> **Data excerpt**:

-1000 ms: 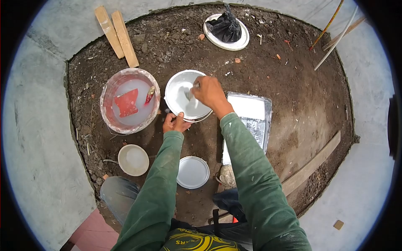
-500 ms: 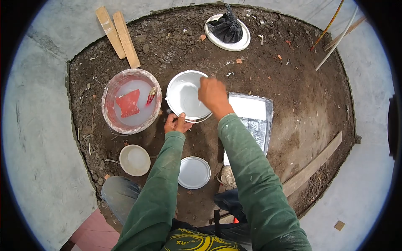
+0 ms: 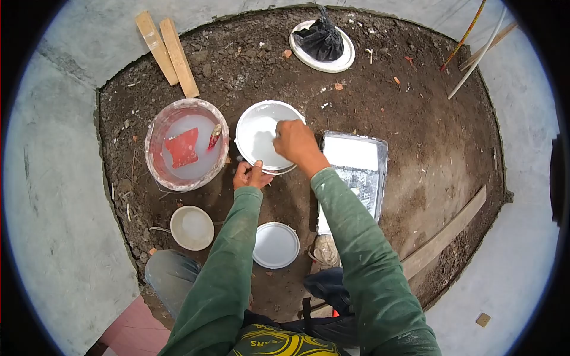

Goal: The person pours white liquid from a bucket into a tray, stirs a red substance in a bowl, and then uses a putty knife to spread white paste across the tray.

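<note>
A white paint bucket [image 3: 256,127] with white paint inside stands on the soil in front of me. My left hand [image 3: 252,176] grips its near edge, thumb up against the rim and fingers below. Over the bucket's right side, my right hand [image 3: 297,144] is closed in a fist; whatever it holds is hidden beneath it. Just right of that hand lies a paint tray [image 3: 351,153] with white paint at its far end, partly covered by my right sleeve. A round white lid [image 3: 276,245] rests on the ground between my forearms.
Left of the bucket stands a larger pail [image 3: 152,155] of cloudy liquid with a red piece in it. A small pale bowl [image 3: 192,228] sits nearer me. Wooden boards [image 3: 178,56], a plank [image 3: 445,232] and a black bag [image 3: 320,40] on a white lid lie around.
My right hand has moved slightly left and down over the bucket. My left hand keeps its place at the bucket's edge.
</note>
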The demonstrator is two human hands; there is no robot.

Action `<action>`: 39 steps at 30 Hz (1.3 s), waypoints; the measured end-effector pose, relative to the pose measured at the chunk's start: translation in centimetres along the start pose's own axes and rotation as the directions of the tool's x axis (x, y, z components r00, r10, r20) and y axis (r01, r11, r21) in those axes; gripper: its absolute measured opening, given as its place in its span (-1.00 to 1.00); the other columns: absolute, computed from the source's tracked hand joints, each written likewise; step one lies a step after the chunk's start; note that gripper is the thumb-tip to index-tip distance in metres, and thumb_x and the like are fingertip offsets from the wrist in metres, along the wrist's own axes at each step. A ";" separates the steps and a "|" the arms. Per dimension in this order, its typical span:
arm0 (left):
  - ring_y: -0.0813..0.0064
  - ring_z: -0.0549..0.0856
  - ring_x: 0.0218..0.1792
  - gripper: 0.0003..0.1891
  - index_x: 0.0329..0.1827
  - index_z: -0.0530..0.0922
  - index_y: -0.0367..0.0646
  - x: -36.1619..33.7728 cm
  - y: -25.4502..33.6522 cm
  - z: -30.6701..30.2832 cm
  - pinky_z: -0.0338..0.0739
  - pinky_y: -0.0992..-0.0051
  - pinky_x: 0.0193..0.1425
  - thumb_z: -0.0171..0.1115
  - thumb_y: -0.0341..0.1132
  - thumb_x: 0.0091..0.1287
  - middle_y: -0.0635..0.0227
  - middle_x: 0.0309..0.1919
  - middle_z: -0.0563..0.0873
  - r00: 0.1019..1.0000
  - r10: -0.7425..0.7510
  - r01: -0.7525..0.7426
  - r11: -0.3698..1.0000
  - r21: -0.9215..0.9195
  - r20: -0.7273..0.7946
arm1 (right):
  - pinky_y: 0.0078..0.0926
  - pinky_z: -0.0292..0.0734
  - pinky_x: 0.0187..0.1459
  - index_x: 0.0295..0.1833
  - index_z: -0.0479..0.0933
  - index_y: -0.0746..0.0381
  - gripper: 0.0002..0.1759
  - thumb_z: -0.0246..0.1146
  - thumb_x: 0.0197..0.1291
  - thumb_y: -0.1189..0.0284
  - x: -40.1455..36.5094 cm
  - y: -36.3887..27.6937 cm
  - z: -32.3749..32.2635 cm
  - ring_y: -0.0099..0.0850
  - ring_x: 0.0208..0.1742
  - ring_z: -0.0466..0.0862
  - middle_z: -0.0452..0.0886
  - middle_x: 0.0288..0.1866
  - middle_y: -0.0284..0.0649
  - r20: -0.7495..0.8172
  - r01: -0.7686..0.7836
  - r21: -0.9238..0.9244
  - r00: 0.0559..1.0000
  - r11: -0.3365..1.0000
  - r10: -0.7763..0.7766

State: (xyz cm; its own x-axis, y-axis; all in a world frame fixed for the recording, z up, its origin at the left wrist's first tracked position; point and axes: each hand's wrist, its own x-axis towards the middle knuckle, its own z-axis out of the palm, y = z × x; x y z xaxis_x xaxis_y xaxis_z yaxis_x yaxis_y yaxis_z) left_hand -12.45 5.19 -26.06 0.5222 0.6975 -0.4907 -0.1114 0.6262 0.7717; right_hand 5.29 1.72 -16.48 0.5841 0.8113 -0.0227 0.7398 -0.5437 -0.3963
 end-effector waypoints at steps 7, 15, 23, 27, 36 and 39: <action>0.20 0.85 -0.29 -0.69 -0.02 0.45 -0.23 0.1 0.2 0.2 0.80 0.37 -0.31 0.35 -0.23 0.44 -0.05 -0.20 0.78 0.999 -0.033 0.034 0.998 0.057 -0.028 | -0.05 0.67 -0.10 -0.23 0.66 0.35 -0.80 0.39 0.09 0.43 -1.5 -0.1 -3.2 0.08 -0.17 0.76 0.72 -0.27 0.14 -0.126 0.032 0.066 0.992 0.997 -0.023; 0.05 0.84 -0.28 -0.62 0.00 0.34 -0.16 -0.3 1.2 1.9 0.79 0.13 -0.21 0.39 -0.22 0.40 -0.06 -0.22 0.75 0.982 -0.114 0.127 0.989 0.079 -0.151 | -0.01 0.64 -0.12 -0.13 0.64 0.32 -0.82 0.33 0.15 0.49 -2.7 1.3 -6.5 0.11 -0.16 0.73 0.72 -0.20 0.08 0.085 0.197 -0.082 0.978 0.977 -0.190; 0.10 0.82 -0.48 -0.66 -0.09 0.29 -0.24 0.3 2.3 1.8 0.79 0.20 -0.45 0.35 -0.35 0.39 -0.08 -0.31 0.73 0.996 -0.017 0.034 0.981 0.190 -0.088 | 0.00 0.61 -0.14 -0.09 0.58 0.31 -0.79 0.31 0.21 0.45 -4.1 1.7 -7.7 0.09 -0.17 0.71 0.67 -0.19 0.03 0.000 0.195 -0.071 0.981 0.978 -0.196; 0.09 0.81 -0.52 -0.68 -0.12 0.28 -0.24 -0.3 4.2 3.2 0.74 0.25 -0.58 0.33 -0.40 0.38 -0.06 -0.36 0.72 0.995 0.020 0.008 0.961 0.276 -0.098 | 0.00 0.60 -0.14 -0.07 0.58 0.30 -0.79 0.32 0.22 0.45 -4.9 3.4 -8.7 0.07 -0.16 0.71 0.67 -0.18 0.03 -0.034 0.173 -0.072 0.984 0.982 -0.176; 0.25 0.77 -0.62 -0.77 -0.29 0.41 -0.28 3.2 8.8 7.6 0.65 0.34 -0.67 0.35 -0.45 0.19 0.00 -0.52 0.69 0.995 0.092 -0.051 0.727 0.685 -0.023 | -0.04 0.59 -0.08 -0.05 0.63 0.32 -0.74 0.37 0.20 0.42 -8.2 7.7 -9.7 0.08 -0.14 0.71 0.70 -0.19 0.10 -0.172 0.065 0.183 0.984 0.981 -0.033; 0.27 0.76 -0.65 -0.77 -0.32 0.43 -0.30 4.0 10.6 9.1 0.62 0.33 -0.69 0.36 -0.42 0.17 0.09 -0.55 0.67 0.990 0.134 -0.112 0.564 0.818 0.043 | -0.06 0.58 -0.09 -0.05 0.65 0.34 -0.73 0.38 0.20 0.39 -9.4 8.7 -10.2 0.08 -0.15 0.72 0.71 -0.21 0.12 -0.147 -0.001 0.311 0.988 0.950 0.050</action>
State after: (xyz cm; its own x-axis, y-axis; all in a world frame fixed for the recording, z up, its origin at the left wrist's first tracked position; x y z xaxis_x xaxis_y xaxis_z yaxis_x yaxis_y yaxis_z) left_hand -3.86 11.45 -16.20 0.5385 0.7596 -0.3647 0.5702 -0.0098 0.8214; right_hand 9.70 -12.81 -10.36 0.6629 0.7429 0.0933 0.5986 -0.4510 -0.6620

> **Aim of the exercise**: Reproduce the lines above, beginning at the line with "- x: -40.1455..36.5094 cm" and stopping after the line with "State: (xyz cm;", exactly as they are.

> **Solution to the problem**:
  - x: -40.1455..36.5094 cm
  - y: -36.3887..27.6937 cm
  - z: -32.3749..32.2635 cm
  - ring_y: -0.0099..0.0850
  - ring_x: 0.0208..0.1742
  - ring_z: -0.0466..0.0862
  - middle_z: -0.0452..0.0886
  - middle_x: 0.0288..0.1866
  - middle_y: -0.0284..0.0649
  - r20: -0.7495..0.8172
  - r01: -0.7686..0.7836
  - r21: -0.9238..0.9244
  - r00: 0.0559..1.0000
  - r11: -0.3365..1.0000
  - r10: -0.7763..0.7766

State: (xyz cm; its own x-axis, y-axis; all in a world frame fixed for the recording, z up, its origin at the left wrist's first tracked position; point and axes: each hand's wrist, its own x-axis towards the middle knuckle, its own z-axis out of the palm, y = z × x; x y z xaxis_x xaxis_y xaxis_z yaxis_x yaxis_y yaxis_z) left_hand -12.45 5.19 -26.06 0.5222 0.6975 -0.4907 -0.1114 0.6262 0.7717; right_hand 5.29 1.72 -16.48 0.5841 0.8113 -0.0227 0.7398 -0.5437 -0.3963

Output for this exercise is complete.